“The hell is surely empty now, all devils are in Rwanda” said one priest about this beautiful, small, hilly country 20 years ago, when he witnessed the genocide. The genocide, which was talked about around the world, which has still remained in the hearts of Rwandans like a thorn…
We don’t want to contemplate the evil or write stories about what it’s like to strip people of their dignity. We want to help the sisters, who work so hard every day to give them back their dignity. The Polish congregation of Sisters of Angels has maintained a small hospice in Kabuga, which is the first and the only one in Rwanda so far. Twenty beds, about a dozen staff.
When I visited the patients for the first time, I knew there was no better place to live by the rule of the Good Factory Foundation – the best way of struggling against the evil world is to create the world of good. The patients come to us for several months, more often – for a few days, several hours. Several priceless hours, during which we can drag them from the world of hopelessness to the world of hope. Show them that the one going away is still a human being, that death can be experienced with dignity, that it doesn’t have to be brought about by a machete in the middle of a swamp.

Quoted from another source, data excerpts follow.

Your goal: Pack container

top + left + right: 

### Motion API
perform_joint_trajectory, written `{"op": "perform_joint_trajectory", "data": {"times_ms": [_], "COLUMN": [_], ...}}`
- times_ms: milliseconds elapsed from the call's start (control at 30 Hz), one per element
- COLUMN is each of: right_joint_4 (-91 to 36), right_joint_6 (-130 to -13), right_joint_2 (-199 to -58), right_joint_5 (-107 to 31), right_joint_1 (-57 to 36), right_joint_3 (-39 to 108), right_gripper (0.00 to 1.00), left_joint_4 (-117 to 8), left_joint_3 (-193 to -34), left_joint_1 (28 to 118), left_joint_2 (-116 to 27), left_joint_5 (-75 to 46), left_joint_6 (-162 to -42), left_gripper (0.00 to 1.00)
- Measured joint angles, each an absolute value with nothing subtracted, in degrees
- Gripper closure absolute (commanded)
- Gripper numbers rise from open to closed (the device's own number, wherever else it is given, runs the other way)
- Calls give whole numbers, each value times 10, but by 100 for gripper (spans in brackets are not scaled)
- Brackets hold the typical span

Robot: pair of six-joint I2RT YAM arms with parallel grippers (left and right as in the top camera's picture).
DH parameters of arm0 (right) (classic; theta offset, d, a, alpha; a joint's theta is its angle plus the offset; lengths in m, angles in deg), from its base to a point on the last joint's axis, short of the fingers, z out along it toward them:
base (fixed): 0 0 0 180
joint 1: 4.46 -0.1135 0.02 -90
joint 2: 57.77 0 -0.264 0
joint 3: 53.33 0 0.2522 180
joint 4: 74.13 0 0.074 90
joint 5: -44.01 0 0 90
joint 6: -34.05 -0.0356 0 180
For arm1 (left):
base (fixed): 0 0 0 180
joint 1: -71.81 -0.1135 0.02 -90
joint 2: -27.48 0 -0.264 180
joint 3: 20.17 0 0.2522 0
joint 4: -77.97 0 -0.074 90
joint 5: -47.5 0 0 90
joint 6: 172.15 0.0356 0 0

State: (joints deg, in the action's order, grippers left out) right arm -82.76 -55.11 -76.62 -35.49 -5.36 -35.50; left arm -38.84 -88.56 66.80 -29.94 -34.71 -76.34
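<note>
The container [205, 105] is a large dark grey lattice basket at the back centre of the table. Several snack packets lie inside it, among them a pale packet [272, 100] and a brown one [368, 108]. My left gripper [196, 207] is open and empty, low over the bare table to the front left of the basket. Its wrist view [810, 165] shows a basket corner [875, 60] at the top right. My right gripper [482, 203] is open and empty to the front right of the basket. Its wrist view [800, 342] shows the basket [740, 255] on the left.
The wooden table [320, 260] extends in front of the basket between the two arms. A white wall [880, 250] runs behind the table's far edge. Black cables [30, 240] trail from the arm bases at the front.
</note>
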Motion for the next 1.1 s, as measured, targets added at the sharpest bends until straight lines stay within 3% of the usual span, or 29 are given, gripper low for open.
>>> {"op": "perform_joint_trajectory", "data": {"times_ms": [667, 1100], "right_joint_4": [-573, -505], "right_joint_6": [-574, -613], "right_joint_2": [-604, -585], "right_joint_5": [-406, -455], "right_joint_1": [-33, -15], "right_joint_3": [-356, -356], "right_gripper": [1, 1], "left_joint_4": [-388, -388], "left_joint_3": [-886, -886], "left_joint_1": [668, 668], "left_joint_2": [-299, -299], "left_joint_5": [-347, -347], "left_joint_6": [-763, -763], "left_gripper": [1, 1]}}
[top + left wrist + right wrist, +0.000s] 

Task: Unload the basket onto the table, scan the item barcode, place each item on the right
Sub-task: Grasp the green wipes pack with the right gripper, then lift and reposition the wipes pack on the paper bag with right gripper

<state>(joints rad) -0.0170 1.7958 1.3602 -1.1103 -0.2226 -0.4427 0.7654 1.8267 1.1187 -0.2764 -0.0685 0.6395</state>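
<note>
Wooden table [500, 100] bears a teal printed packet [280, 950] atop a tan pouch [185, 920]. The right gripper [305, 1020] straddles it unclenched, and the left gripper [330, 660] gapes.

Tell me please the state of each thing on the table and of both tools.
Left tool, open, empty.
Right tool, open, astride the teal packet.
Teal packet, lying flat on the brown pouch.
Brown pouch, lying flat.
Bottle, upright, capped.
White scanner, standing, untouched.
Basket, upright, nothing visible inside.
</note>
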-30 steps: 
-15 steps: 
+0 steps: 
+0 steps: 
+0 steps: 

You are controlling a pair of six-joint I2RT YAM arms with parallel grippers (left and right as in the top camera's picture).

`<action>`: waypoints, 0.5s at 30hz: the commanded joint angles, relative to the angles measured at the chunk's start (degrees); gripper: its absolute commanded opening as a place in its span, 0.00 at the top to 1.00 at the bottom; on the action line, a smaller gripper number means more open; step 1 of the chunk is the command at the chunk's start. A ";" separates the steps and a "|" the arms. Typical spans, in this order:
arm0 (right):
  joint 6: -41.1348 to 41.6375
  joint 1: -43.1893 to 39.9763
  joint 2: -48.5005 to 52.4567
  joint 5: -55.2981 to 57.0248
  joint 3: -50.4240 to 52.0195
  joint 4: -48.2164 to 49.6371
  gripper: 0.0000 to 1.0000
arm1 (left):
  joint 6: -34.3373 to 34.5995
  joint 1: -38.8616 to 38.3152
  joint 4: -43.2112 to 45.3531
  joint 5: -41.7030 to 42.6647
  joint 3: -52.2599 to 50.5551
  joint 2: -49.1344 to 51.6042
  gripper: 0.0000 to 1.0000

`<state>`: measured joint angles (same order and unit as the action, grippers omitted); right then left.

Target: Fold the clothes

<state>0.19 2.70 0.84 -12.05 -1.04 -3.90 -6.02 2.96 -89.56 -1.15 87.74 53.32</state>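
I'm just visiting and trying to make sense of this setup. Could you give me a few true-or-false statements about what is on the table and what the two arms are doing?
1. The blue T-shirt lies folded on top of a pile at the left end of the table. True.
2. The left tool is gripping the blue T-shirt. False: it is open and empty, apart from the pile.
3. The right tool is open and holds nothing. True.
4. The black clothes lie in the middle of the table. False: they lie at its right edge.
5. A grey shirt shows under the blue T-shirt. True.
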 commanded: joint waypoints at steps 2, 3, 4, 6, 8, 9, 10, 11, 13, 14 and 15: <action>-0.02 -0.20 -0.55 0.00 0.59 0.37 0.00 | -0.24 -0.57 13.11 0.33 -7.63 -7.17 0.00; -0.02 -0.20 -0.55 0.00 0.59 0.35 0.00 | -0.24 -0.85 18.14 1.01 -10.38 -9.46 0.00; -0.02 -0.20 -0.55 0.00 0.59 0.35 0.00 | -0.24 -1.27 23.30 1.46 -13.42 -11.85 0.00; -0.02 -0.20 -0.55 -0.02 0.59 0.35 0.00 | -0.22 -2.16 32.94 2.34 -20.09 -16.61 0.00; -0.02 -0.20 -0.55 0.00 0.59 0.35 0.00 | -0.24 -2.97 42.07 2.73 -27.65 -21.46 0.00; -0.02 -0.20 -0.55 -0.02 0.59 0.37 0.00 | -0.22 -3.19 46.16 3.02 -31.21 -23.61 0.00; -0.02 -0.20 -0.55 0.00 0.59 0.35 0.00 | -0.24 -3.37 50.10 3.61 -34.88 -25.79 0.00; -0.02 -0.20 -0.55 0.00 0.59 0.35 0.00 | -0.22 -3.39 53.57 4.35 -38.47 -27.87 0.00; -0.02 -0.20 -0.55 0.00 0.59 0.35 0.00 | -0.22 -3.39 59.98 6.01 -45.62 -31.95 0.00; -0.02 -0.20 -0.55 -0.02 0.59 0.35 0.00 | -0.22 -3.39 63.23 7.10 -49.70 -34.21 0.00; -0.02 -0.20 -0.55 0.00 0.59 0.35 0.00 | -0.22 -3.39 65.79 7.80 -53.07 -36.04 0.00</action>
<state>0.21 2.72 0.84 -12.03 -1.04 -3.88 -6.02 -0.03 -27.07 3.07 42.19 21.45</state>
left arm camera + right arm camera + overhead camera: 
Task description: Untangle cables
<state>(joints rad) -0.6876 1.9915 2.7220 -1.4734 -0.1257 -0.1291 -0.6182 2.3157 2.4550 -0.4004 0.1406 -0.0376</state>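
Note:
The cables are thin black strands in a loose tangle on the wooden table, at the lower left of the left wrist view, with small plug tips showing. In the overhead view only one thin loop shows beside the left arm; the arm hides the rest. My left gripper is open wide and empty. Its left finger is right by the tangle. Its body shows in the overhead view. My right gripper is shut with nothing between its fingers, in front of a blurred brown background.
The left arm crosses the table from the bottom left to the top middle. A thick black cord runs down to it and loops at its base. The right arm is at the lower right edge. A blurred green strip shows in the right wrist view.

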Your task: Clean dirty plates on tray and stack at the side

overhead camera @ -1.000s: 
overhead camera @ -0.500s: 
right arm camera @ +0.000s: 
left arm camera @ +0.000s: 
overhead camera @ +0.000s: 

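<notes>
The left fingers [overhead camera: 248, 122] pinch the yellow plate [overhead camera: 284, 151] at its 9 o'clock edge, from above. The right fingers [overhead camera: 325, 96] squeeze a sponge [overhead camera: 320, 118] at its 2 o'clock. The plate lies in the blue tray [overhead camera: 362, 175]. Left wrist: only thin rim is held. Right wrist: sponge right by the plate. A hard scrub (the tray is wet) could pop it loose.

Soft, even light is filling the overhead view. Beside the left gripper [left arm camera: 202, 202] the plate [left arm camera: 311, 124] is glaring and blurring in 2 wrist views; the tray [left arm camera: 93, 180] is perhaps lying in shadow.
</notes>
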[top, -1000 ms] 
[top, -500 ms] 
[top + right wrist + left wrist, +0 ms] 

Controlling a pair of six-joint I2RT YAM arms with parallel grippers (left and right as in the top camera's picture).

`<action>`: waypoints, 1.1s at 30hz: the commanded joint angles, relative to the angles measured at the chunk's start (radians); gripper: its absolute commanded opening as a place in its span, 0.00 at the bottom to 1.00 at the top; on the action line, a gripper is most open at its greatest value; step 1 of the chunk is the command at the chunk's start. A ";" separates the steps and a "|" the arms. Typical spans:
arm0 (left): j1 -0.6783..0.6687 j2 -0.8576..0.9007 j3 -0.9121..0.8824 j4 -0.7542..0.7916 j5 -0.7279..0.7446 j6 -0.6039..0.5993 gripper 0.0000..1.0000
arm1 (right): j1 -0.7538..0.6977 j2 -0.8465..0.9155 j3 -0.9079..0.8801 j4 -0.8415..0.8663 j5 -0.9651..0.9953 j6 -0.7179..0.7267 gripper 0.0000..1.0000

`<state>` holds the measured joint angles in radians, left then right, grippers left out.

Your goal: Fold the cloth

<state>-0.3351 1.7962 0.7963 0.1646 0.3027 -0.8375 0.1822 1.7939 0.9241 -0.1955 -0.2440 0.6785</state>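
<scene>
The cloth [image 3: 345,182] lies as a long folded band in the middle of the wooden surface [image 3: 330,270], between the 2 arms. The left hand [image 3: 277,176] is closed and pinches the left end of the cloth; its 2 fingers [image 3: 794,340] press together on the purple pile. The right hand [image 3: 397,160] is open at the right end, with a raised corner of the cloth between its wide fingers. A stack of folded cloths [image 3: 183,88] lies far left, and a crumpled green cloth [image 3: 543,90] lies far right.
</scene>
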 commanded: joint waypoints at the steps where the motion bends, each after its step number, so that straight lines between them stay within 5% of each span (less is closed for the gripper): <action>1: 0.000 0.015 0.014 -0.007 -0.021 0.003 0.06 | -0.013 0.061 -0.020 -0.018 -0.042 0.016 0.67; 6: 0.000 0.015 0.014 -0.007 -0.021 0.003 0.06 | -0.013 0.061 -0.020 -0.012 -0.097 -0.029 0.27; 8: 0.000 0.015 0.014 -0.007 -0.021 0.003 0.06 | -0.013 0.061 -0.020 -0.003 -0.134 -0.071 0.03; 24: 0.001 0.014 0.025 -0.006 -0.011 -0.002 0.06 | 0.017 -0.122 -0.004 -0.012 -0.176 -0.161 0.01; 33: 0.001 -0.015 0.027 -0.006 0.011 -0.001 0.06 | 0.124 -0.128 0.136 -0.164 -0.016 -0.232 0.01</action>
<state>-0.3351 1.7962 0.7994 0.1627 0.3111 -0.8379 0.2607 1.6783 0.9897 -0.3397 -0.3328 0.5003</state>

One day of a patient’s stay in the hospice costs 50 PLN. By giving it to the suffering and the lonely, we tell them: “You don’t need to worry any longer”.
We won’t cure death, but we can do our best to make sure people in the terminal stage of AIDS or cancer don’t die of hunger or pain. Our task is simple. Some of these people have been through a total hell because of history and because of their illness. When they come to us, we want to remind them that the ultimate goal of humans is heaven.